In response to concerns expressed during the consultation, the Government have raised the distribution ceiling from the £4,000 originally proposed. Some called for an even higher ceiling, but that would be irresponsible in the light of the attempts at avoidance that HMRC has already witnessed in this area. The ceiling of £25,000 adequately balances maintaining a valuable concession for the small and micro-businesses for which it was always intended with the need for effective anti-avoidance protection once the relief is legislated formally.
The other five concessions in the order are also important because they preserve the benefits of concessions that, although relevant to only a small minority of taxpayers, ensure that tax operates fairly and consistently. The decision to legislate to maintain the effect of those five ESCs was welcomed by consultees. For example, the Central Association of Agricultural Valuers said:
“We support the proposal to give legislative effect to ESC B11, thereby providing certainty and clarity to farming businesses as to their tax position when compensation is received for the compulsory slaughter of animals.”
Close followers of the ESC review might wish me to update them on concession A10, which deals with lump sums paid under overseas pension schemes. Legislation was deferred from the previous consultation and the concession has continued to operate in the meantime. When we last debated ESCs, I said that legislation would be brought forward in due course. I can tell the Committee that HMRC continues to work on the legislation to enact that concession and will expose it for comment in the next consultation on draft legislation, which is expected later this year.
HMRC continues to review its concessions. A further consultation on draft legislation and a note announcing certain withdrawals were published in December, and as I have already mentioned with regard to concession A10, there will be further such consultations in the future. If the two instruments before the Committee are agreed, the draft ESC order will be made quickly to ensure that it comes into force on 1 March. The VAT order will come into force on the same date.

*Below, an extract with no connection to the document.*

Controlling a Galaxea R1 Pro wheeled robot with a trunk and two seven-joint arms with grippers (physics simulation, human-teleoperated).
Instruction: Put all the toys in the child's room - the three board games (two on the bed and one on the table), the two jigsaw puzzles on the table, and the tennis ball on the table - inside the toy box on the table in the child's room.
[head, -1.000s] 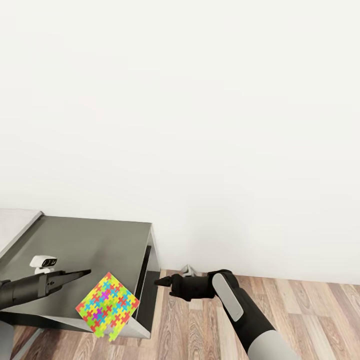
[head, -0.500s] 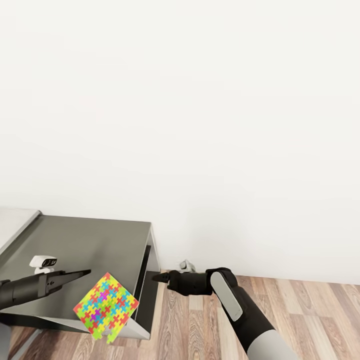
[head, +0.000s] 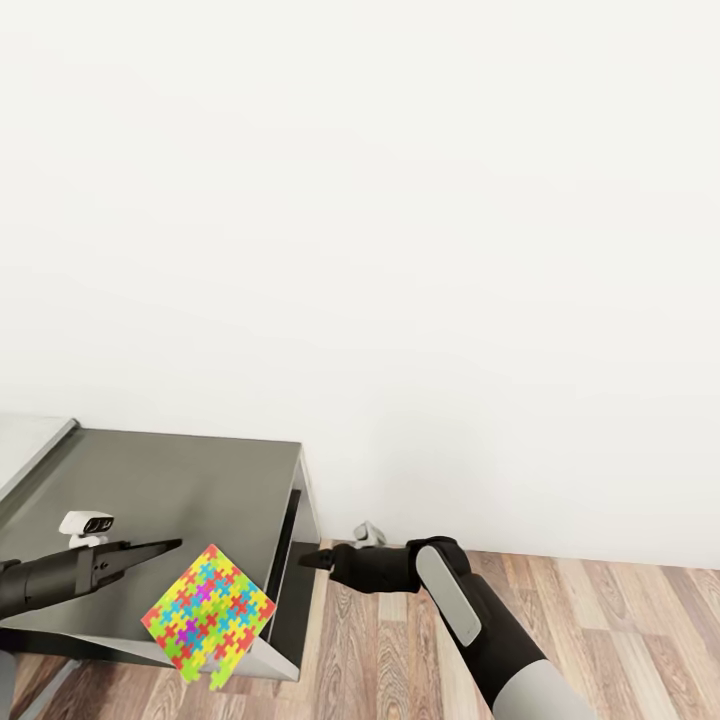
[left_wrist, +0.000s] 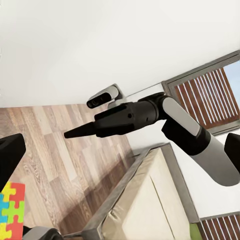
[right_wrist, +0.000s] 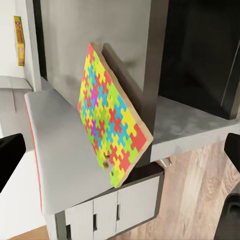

The cost of retaining the ESCs for which we are legislating is small, and certainly less than £10 million a year. Given the cross-party support for HMRC’s ESC review, and the valuable benefits that ESCs provide—especially C16, which is widely supported in the business community—I am pleased to commend the orders to the Committee.
Chris Leslie (Nottingham East) (Lab/Co-op): Good afternoon, Mr Chope. First, may I first put on record the fact that although my hon. Friend the Member for Pontypridd (Owen Smith) would normally shadow the Exchequer Secretary in such a Committee, he is not able to attend today? It is a great privilege to have the honour of considering these extra-statutory concessions, and I apologise to the Committee for missing the previous occasion on which ESCs were debated.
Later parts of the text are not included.